On tax, though, things are more complicated. Phillips says it is unusual for a sub-national government to have almost full control of income tax.

“It also leaves a pretty strange situation where we have two income taxes in this country. We have income tax and we have national insurance. They are both income taxes, in many respects, though of course, national insurance is just on earnings, not other income. We have one at the UK level, and another at Scottish level. Now the IFS has argued in the past that the two should be merged, because it is confusing to people to have two separate taxes, and a lot of people don’t know what tax they are paying. But having them in two separate places means you can’t merge them anymore.

“I think the reason they decided to devolve income tax is because it is a big tax, it is a very salient tax, it is one people know, and it is a buoyant tax, in that it grows with the economy. So I can see the rationale for doing it, but there may have been a benefit in not fully devolving income tax, going a bit further than the [2012] Scotland Act, say, which gave 10p in each band, and instead saying we will devolve 15p in each band, but also devolving part of national insurance alongside it.

“There would be a wider range of powers, and the broader a government’s tax base, normally the less risky its tax revenues are, because if one tax is going up a lot, other ones probably aren’t going up as much. They tend to be correlated, but not perfectly correlated, which gives you a bit of insurance.

“So I am not saying it is an incoherent package, because you can see the sense of it, but there were alternative packages which could have been delivered which would have brought benefits. So if there was partial devolution of NICs [national insurance contributions], as well as partial devolution of income tax, it would give the Scottish Government an additional lever. When was the last time income tax rates were put up in the UK, apart from the top rate of tax? It was back in the 1980s, and it is because income tax is totemic.

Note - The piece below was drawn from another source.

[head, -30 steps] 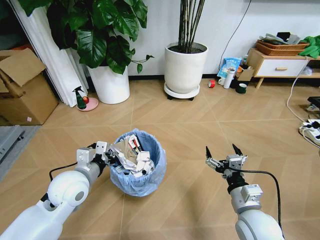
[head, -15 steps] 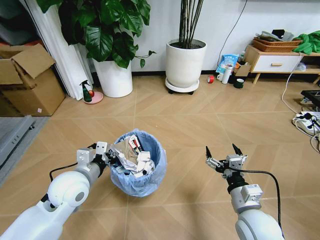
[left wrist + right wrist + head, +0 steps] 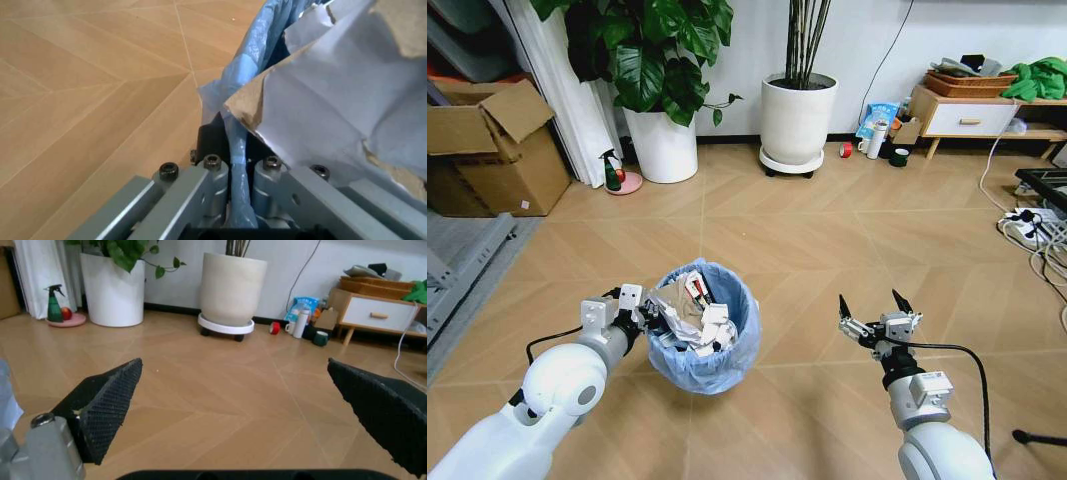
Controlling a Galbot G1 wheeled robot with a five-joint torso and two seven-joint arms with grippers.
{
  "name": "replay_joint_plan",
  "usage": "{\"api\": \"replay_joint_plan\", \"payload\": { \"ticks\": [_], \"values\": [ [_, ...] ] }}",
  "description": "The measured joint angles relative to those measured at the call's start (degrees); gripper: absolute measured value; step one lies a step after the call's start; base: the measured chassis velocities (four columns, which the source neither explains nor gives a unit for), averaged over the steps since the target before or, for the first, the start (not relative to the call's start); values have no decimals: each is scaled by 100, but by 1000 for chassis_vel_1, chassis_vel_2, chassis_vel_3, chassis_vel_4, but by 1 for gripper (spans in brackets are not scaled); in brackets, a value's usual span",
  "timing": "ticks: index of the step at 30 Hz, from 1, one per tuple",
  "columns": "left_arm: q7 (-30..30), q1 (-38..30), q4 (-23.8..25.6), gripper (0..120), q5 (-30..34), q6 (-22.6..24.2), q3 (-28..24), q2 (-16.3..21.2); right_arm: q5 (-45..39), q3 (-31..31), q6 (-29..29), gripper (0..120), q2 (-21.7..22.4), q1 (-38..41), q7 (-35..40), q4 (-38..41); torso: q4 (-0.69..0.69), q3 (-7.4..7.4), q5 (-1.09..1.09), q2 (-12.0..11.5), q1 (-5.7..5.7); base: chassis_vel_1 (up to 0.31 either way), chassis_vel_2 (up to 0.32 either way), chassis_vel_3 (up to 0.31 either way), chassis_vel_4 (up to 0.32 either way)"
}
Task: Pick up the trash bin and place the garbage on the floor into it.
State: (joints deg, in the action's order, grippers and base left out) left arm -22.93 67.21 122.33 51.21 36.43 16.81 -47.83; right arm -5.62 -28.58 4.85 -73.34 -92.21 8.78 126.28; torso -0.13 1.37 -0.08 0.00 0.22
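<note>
The trash bin (image 3: 702, 345), small and round with a crinkly light-blue bag, sits low in front of me over the wooden floor. Garbage (image 3: 689, 305) fills it: crumpled white and brown paper and small wrappers. My left gripper (image 3: 642, 310) is shut on the bin's left rim. The left wrist view shows the blue bag edge (image 3: 240, 75) pinched in the left gripper (image 3: 239, 172), with crumpled paper (image 3: 333, 100) right beside it. My right gripper (image 3: 875, 303) stands open to the right of the bin, nothing between its fingers, also visible as the right gripper (image 3: 233, 365).
Two large white plant pots (image 3: 665, 145) (image 3: 797, 118) stand at the back wall. A cardboard box (image 3: 487, 145) is at the far left, a low cabinet (image 3: 972, 115) at the far right. Cables and a power strip (image 3: 1027, 220) lie on the right floor.
The whole picture has shifted, so the camera moved; the room behind sits differently in view. Both arms and the bin keep the same places relative to me.
</note>
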Motion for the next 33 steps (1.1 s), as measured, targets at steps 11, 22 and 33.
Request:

“You cut it, you don’t increase income tax. You can put up NICs, they did it in 2003 and 2011, so the other question is whether the Scottish Government has been given a tax which is difficult to put up.”

Phillips has been at the IFS for ten years, and in that time the organisation has become very influential.

“The amount of media attention we get has always been high, but it has grown over time. I think that is partly because of the growth in online media, but also because we have been commenting on some of the big questions.

“The financial crisis, the recession, and how the government was going to fill this massive black hole, that made public finances a much more important issue, whereas during the boom years of the early 2000s, when I first joined, there were interesting issues but there wasn’t this £150bn deficit to deal with – that really opened people’s minds.”

And so does the IFS have plans to move into Scotland more permanently?

 “We have plans to continue to do some work. We’ll continue to do updates on the overall Scottish fiscal position but we are not planning to do too much on the various parties’ tax positions going into the election. I think for a couple of reasons. One is that we don’t have the time to do it. People seem to either imagine we are just Paul Johnson [IFS director] operating as a one-man band, or that we are this huge organisation, with hundreds of people beavering away. We are actually around 30 or 40 people. That may sound like a lot but we also cover education, health, and investment, among other things – there are only three or four people that do this work on tax policy. Then if you do it for Scotland, why not Wales and Northern Ireland? Then the third reason is, there is a need for Scottish-based institutions to do this.

“It was disappointing when Fiscal Affairs Scotland ran out of funding so soon. Everyone said there was a need for this kind of institution in Scotland, and there was one set up. Now it wasn’t perfect, they had quite a narrow focus on fiscal projections, they didn’t do so much on tax policy changes, but there was a role for an institution like that.

“I saw the Fraser of Allander Institute were planning to take more of a role in stuff like that, and that is welcome, because there is space and a need for a Scottish institution to do more of this type of analysis.”